L’épidémie du coronavirus s’est particulièrement intensifiée ces dernières semaines dans plusieurs régions du monde, et notamment en Europe. La France n’y fait pas exception.

Alors que les pouvoirs publics multiplient les mesures visant à ralentir la progression de l’épidémie (interdictions des réunions et manifestations rassemblant plus de 1000 personnes en espaces clos, confinements, réquisitions de matériel paramédical, fermetures d’établissements scolaires, recommandations des autorités sanitaires…), l’échéance des élections municipales approche à grands pas .

Face aux réactions de candidats allant parfois jusqu’à geler le déroulement de leur campagne, les médias ont fait l’écho d’une interrogation prégnante : les élections municipales qui doivent se tenir les 15 et 22 mars prochains feront-elles l’objet d’une report en raison du risque de propagation du virus ?

Si les membres du gouvernement interrogés ont clairement écarté l’idée d’un report, ils ont toutefois pris la mesure de l’inquiétude des français et du risque d’abstention accrue qui plane sur le scrutin.

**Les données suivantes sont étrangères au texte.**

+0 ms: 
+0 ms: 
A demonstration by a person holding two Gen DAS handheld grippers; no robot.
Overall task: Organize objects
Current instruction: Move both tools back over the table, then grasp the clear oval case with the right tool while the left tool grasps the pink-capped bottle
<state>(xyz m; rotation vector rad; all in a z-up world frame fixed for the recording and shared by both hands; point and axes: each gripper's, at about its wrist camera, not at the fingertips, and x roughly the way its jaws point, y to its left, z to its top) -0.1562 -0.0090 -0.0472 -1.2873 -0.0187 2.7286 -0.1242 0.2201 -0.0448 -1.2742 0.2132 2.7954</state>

En effet, selon un sondage Ifop, publié le 9 mars, à la question de savoir si les risques de transmission du coronavirus pouvaient les inciter à ne pas se rendre dans un bureau de vote, 28% des sondés ont répondu « oui », étant précisé que ces chiffres varient selon le lieu de résidence des personnes interrogées : il est de 36% dans l’agglomération parisienne (soit 8 points de plus que la moyenne nationale), alors qu’il est de 25% dans les communes rurales.

Le 7 mars, le président de l’Association des maires de France (AMF), François Baroin, avait expressément souligné la nécessité de « garantir des conditions sanitaires de protection », en proposant notamment de « réfléchir à une organisation type d’un bureau de vote avec la distance d’un mètre, un mètre cinquante, un marquage au sol, un temps de latence, une explication pédagogique, une plus grande souplesse, peut-être, de l’organisation des bureaux ».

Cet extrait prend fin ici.